» WORK REQUIRED
An exact copy of every record below is what's needed here.

» INPUT DATA
********************

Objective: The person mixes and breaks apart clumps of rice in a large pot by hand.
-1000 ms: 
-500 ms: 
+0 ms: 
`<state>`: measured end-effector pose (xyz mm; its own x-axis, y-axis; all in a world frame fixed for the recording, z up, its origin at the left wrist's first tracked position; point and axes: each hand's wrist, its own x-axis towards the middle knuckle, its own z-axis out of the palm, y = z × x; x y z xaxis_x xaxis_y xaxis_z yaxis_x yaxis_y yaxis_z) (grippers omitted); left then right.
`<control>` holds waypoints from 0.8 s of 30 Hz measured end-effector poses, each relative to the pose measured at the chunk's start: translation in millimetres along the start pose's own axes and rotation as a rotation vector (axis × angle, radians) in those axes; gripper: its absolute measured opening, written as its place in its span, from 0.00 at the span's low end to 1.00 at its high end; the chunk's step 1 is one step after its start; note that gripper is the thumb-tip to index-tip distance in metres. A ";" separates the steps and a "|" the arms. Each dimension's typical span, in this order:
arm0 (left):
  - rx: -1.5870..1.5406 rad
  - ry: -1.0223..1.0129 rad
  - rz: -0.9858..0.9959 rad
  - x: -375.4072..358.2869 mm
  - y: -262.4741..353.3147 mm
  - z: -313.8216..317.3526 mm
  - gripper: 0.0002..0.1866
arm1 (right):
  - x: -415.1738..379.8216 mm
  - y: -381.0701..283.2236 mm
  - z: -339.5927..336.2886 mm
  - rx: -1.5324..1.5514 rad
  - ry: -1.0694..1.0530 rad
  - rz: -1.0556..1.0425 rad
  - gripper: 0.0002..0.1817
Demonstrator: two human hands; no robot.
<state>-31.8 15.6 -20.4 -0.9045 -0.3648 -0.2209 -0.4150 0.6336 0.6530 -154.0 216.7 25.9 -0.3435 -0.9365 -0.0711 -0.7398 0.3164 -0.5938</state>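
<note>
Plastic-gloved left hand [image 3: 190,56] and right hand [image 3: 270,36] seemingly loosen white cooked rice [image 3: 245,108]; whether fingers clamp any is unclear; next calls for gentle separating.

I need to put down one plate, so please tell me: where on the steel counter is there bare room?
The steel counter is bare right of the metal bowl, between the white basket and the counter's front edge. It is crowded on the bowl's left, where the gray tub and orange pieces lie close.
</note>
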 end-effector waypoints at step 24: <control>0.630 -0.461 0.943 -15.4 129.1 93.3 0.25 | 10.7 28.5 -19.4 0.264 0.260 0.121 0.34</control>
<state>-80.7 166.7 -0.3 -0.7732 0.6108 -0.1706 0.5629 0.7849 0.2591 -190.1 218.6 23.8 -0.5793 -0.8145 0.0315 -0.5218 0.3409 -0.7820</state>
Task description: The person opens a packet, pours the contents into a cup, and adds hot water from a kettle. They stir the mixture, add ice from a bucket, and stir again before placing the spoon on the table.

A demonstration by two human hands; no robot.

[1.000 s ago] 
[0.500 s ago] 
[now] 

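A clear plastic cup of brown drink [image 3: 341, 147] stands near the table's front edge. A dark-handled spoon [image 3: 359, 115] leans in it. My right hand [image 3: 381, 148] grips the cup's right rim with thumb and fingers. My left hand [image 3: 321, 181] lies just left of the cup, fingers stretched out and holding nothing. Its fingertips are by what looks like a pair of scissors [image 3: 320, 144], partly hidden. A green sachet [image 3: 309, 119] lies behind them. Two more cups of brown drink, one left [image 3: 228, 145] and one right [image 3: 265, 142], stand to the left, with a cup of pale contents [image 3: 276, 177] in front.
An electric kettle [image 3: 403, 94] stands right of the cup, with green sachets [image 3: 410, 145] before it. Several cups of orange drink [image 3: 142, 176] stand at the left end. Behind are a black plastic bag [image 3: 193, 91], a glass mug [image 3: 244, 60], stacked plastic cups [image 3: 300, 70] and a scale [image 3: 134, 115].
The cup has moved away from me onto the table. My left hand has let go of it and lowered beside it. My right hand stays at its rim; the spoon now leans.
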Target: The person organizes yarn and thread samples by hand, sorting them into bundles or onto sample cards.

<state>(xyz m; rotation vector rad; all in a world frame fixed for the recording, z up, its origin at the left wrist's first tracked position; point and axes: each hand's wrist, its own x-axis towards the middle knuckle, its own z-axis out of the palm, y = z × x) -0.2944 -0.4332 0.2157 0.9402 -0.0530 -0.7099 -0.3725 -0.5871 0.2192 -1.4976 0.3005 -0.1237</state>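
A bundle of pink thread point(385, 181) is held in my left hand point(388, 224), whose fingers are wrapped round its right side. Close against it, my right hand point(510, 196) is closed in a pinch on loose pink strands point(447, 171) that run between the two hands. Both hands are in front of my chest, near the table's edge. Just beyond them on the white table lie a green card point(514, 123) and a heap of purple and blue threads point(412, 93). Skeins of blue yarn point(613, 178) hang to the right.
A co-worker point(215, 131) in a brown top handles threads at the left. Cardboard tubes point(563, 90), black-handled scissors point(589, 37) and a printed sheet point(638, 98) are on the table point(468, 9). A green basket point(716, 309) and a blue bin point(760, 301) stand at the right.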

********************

» RESPONSE BOX
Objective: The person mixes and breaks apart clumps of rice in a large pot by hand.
-1000 ms: 
-500 ms: 
+0 ms: 
`<state>`: measured end-effector pose (xyz mm; its own x-axis, y-axis; all in a world frame fixed for the recording, z up, its origin at the left wrist's first tracked position; point and axes: each hand's wrist, its own x-axis towards the middle knuckle, its own z-axis out of the palm, y = z × x; x y z xaxis_x xaxis_y xaxis_z yaxis_x yaxis_y yaxis_z) (grippers omitted); left then right.
`<control>` holds waypoints from 0.8 s of 30 Hz measured end-effector poses, each relative to the pose measured at the chunk's start: translation in millimetres along the start pose's own axes and rotation as a rotation vector (axis × angle, radians) in those axes; gripper: its absolute measured opening, written as its place in its span, from 0.00 at the span's low end to 1.00 at its high end; the chunk's step 1 is one step after its start; note that gripper is the thumb-tip to index-tip distance in metres. A ";" separates the steps and a "|" the arms. Each dimension's typical span, in this order:
arm0 (left):
  - rx: -1.5870..1.5406 rad
  - ry: -1.0223..1.0129 rad
  - rz: -0.9858..0.9959 rad
  - x: -375.4072..358.2869 mm
  - y: -262.4741..353.3147 mm
  - z: -313.8216..317.3526 mm
  - gripper: 0.0002..0.1866
arm1 (right):
  - x: -415.1738..379.8216 mm
  - y: -381.0701..283.2236 mm
  - z: -339.5927..336.2886 mm
  - rx: -1.5324..1.5514 rad
  - ry: -1.0694..1.0530 rad
  - rz: -1.0556..1.0425 rad
  - gripper: 0.0002..0.1817
Demonstrator: two human hands; no robot.
<state>-31.8 15.6 -20.4 -0.9045 -0.3648 -0.2209 -0.4150 0.6336 0.6530 -154.0 216.7 25.9 -0.3435 -0.9365 -0.0711 -0.7398 0.3164 -0.5938</state>
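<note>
Plastic-gloved left hand [image 3: 190,56] and right hand [image 3: 270,36] seemingly loosen white cooked rice [image 3: 245,108]; whether fingers clamp any is unclear; next calls for gentle separating.

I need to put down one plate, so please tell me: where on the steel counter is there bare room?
The steel counter is bare right of the metal bowl, between the white basket and the counter's front edge. It is crowded on the bowl's left, where the gray tub and orange pieces lie close.
</note>
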 end-effector waypoints at step 24: <control>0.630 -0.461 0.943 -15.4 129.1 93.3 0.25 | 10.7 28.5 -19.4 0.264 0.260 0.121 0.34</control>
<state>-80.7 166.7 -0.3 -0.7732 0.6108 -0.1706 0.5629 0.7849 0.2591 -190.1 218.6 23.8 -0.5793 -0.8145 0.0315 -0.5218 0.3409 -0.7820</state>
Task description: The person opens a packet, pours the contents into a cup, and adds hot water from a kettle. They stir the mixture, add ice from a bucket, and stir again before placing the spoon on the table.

A demonstration by two human hands; no robot.

[1.000 s ago] 
[0.500 s ago] 
[now] 

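A clear plastic cup of brown drink [image 3: 341, 147] stands near the table's front edge. A dark-handled spoon [image 3: 359, 115] leans in it. My right hand [image 3: 381, 148] grips the cup's right rim with thumb and fingers. My left hand [image 3: 321, 181] lies just left of the cup, fingers stretched out and holding nothing. Its fingertips are by what looks like a pair of scissors [image 3: 320, 144], partly hidden. A green sachet [image 3: 309, 119] lies behind them. Two more cups of brown drink, one left [image 3: 228, 145] and one right [image 3: 265, 142], stand to the left, with a cup of pale contents [image 3: 276, 177] in front.
An electric kettle [image 3: 403, 94] stands right of the cup, with green sachets [image 3: 410, 145] before it. Several cups of orange drink [image 3: 142, 176] stand at the left end. Behind are a black plastic bag [image 3: 193, 91], a glass mug [image 3: 244, 60], stacked plastic cups [image 3: 300, 70] and a scale [image 3: 134, 115].
The cup has moved away from me onto the table. My left hand has let go of it and lowered beside it. My right hand stays at its rim; the spoon now leans.
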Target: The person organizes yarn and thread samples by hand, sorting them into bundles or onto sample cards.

<state>(xyz m; rotation vector rad; all in a world frame fixed for the recording, z up, its origin at the left wrist's first tracked position; point and axes: each hand's wrist, its own x-axis towards the middle knuckle, its own z-axis out of the palm, y = z × x) -0.2944 -0.4332 0.2157 0.9402 -0.0530 -0.7099 -0.3725 -0.5871 0.2192 -1.4976 0.3005 -0.1237</state>
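A bundle of pink thread point(385, 181) is held in my left hand point(388, 224), whose fingers are wrapped round its right side. Close against it, my right hand point(510, 196) is closed in a pinch on loose pink strands point(447, 171) that run between the two hands. Both hands are in front of my chest, near the table's edge. Just beyond them on the white table lie a green card point(514, 123) and a heap of purple and blue threads point(412, 93). Skeins of blue yarn point(613, 178) hang to the right.
A co-worker point(215, 131) in a brown top handles threads at the left. Cardboard tubes point(563, 90), black-handled scissors point(589, 37) and a printed sheet point(638, 98) are on the table point(468, 9). A green basket point(716, 309) and a blue bin point(760, 301) stand at the right.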

The required output is now complete.